Sowie Iwan aus dem Stollen herausgekommen war, lief er nach Hause. Er verglich seine Messungen und war mit dem Resultat zufrieden.

Abends schloß er sich in gehobener Stimmung in sein chemisches Laboratorium ein; er trat vor die von ihm bestürmten Geister mit dem stolzen Gefühl, mit dem ein siegreicher Feldherr die letzte belagerte Festung auffordert sich zu übergeben.
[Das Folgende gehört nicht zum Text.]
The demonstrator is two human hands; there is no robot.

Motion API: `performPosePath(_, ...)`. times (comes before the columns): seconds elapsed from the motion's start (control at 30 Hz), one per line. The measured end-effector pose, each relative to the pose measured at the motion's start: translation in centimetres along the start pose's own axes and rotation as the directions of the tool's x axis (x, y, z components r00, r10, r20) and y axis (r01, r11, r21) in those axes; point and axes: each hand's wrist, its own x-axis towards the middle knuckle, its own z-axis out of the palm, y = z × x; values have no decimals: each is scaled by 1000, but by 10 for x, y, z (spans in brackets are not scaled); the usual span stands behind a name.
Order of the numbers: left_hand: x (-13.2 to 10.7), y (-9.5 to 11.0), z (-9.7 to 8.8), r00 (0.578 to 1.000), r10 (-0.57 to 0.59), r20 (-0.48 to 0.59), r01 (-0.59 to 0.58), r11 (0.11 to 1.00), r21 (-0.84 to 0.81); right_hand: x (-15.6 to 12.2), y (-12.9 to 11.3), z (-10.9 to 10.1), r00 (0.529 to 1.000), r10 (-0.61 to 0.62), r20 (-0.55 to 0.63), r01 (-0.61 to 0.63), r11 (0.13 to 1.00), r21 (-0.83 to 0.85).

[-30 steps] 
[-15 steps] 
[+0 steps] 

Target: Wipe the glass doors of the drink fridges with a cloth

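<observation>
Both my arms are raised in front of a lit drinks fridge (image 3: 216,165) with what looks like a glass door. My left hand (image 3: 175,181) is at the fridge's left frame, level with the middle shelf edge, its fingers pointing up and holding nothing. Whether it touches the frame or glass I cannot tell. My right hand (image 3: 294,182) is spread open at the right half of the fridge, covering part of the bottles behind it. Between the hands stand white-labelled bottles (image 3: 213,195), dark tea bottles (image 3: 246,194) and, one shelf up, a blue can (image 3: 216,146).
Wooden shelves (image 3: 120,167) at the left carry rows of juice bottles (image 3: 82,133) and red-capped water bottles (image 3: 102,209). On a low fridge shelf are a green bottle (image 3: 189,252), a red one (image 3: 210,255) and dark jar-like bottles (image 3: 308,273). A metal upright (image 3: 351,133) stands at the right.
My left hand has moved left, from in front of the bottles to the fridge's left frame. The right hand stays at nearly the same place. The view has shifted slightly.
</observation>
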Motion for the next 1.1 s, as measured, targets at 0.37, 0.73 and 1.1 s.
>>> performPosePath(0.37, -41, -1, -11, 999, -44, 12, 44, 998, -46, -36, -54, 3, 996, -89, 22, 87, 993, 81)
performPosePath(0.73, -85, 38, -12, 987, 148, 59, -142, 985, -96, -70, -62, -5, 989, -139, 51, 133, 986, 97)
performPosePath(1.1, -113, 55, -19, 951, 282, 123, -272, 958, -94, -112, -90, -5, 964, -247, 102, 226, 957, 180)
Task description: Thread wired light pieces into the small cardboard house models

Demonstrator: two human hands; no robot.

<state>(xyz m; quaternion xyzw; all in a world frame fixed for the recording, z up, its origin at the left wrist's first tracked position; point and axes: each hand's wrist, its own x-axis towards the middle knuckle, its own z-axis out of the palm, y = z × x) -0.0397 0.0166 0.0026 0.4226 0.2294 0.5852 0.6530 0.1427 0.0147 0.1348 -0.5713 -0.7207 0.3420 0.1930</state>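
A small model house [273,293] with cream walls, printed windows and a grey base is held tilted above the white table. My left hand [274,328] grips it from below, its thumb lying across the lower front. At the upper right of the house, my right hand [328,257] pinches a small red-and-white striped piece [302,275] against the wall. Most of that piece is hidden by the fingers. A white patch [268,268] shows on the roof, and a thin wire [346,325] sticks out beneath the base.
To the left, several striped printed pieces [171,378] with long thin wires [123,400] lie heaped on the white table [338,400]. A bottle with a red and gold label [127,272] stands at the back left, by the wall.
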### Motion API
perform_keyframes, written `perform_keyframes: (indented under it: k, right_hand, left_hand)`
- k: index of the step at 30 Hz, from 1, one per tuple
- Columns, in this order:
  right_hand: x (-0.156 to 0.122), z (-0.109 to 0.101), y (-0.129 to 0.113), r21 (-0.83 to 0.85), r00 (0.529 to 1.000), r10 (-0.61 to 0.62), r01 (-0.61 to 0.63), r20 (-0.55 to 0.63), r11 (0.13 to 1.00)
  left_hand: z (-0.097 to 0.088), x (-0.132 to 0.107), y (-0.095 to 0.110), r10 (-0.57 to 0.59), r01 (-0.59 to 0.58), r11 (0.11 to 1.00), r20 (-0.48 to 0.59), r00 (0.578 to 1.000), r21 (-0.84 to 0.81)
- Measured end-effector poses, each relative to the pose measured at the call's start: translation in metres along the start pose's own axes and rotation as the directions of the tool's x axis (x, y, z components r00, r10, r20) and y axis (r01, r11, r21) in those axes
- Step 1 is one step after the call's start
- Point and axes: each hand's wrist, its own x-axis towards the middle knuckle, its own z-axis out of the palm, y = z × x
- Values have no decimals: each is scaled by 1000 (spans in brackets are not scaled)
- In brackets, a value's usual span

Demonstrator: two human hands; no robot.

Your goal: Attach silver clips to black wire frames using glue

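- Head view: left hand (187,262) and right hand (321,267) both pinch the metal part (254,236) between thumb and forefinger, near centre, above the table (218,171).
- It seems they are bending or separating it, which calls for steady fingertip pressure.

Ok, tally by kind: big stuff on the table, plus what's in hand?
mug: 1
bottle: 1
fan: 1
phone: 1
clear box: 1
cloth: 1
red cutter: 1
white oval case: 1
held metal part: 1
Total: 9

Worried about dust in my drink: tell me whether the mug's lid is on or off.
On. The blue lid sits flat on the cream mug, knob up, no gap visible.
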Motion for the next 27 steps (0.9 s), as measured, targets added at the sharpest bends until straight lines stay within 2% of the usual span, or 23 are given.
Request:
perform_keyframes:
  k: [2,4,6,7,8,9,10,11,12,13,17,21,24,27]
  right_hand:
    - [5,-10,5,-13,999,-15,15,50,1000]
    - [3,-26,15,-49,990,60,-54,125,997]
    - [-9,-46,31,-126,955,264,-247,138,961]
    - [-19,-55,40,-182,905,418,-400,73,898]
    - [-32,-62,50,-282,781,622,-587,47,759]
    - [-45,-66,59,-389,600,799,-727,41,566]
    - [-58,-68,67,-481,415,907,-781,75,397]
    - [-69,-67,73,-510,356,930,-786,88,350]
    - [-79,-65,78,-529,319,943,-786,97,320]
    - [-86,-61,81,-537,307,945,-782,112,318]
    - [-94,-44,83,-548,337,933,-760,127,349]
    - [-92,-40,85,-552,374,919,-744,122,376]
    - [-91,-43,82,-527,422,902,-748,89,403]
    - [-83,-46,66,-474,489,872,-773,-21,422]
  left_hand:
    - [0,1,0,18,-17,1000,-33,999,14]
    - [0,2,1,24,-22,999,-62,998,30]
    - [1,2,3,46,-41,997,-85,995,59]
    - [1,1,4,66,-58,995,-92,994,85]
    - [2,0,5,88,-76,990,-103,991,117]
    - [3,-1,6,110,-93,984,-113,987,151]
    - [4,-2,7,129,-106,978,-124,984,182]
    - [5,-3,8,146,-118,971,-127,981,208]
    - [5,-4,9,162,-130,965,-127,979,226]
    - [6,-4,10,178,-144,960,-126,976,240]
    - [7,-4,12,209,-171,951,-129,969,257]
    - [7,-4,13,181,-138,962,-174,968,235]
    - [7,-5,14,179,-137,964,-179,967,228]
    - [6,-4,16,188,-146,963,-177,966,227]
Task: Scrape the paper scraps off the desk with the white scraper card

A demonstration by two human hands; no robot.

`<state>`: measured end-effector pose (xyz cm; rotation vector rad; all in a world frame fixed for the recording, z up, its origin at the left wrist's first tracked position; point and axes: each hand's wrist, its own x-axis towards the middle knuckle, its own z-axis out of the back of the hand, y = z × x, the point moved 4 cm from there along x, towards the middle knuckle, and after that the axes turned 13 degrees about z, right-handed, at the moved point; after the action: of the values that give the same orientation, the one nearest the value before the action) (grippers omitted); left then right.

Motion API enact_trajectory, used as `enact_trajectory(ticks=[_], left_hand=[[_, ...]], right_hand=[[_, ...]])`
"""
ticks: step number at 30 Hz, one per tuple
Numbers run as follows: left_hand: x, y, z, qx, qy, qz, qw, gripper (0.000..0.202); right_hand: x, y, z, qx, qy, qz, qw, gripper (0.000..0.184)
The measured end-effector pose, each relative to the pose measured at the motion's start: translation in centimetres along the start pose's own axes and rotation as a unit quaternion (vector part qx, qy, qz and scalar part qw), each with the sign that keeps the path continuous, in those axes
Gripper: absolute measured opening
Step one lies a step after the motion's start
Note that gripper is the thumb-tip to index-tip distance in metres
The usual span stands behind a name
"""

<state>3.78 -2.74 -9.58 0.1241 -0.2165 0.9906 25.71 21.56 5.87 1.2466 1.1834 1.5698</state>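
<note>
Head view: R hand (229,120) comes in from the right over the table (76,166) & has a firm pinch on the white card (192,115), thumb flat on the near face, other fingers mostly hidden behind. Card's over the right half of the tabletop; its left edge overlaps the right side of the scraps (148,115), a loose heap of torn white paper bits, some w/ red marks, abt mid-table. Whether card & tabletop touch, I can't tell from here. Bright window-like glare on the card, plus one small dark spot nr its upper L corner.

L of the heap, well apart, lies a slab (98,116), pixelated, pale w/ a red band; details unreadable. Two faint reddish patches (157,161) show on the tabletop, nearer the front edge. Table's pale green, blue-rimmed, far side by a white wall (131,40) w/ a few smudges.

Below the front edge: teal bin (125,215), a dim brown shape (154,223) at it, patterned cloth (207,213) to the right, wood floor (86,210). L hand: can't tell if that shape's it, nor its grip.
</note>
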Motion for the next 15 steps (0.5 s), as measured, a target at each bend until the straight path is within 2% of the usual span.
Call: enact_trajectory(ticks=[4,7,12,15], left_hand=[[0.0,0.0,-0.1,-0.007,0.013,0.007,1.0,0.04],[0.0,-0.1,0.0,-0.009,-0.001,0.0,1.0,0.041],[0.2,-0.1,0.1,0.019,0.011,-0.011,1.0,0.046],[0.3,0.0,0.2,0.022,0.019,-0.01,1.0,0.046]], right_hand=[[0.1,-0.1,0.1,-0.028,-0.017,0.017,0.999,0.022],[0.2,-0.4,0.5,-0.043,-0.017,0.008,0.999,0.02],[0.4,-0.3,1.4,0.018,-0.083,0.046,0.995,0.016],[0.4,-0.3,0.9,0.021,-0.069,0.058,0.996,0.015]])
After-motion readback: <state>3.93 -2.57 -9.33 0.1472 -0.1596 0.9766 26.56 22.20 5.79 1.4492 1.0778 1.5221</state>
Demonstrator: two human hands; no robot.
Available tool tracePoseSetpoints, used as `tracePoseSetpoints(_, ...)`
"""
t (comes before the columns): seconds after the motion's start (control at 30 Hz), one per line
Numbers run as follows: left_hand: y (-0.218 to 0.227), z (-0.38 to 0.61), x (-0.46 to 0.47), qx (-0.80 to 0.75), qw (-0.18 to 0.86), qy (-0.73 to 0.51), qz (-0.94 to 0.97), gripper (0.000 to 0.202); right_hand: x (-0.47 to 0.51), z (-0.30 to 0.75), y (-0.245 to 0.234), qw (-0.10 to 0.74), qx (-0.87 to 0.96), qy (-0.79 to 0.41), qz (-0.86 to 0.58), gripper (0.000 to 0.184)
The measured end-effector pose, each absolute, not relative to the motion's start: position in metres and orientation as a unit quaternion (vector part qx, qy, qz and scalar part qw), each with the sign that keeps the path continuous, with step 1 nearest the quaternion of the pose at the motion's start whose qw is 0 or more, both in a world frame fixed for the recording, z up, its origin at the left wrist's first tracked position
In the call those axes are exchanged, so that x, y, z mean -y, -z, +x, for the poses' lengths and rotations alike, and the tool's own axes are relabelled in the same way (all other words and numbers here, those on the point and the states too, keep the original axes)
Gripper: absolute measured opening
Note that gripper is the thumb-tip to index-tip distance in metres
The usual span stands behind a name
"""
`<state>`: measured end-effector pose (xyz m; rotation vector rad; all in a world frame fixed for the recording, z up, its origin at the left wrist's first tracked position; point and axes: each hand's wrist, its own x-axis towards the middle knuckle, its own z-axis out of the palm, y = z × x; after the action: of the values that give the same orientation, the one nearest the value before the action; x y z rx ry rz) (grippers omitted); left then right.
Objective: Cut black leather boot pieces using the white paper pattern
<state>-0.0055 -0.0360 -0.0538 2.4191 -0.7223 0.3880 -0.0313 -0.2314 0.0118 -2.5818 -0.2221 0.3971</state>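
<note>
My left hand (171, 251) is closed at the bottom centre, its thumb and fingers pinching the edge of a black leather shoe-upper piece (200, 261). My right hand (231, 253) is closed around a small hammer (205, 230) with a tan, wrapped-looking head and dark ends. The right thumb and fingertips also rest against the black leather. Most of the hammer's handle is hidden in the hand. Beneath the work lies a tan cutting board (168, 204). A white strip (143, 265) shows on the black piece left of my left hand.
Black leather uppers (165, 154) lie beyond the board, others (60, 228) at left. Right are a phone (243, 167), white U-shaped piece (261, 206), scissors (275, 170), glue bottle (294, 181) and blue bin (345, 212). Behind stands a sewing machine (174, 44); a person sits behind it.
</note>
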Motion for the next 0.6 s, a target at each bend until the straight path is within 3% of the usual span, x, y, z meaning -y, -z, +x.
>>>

»Jene habe ich bereits besiegt, jetzt müßt auch ihr euch ergeben!«

Es gibt im Leben schöpferischer Geister erhabene Momente, wo Gott ihnen auf einen Augenblick seine Schöpfermacht verleiht –von neuen Gebilden schwangere Momente, in denen der Weise entzückt auf die Gasse eilt und dem Volk freudig zuruft: »Heureka!«

Zehn Tropfen von dieser Flüssigkeit, nur so viel, als die Spitze einer Feder verspritzt, und das ganze Laboratorium wird plötzlich finster; der ganze eingeheizte Ofen mit seinen weißglühenden Kohlen erlöscht in einem Augenblick, wird von schwarzer Nacht umhüllt.

Diese schwarze Nacht war das Licht, das Iwan suchte.

»Ich habe es gefunden!« rief er sich zu.

»Ich habe es gefunden!« rief er seinen Arbeitern zu, unter die er halb entkleidet und barhaupt wie ein Wahnsinniger hinausgestürzt war.

Und diese wußten zwar nicht, was er gefunden hatte; wohl aber waren sie überzeugt, daß die Erfindung, über welche dieser Mann sich so sehr freute, eine sehr gute sein mußte.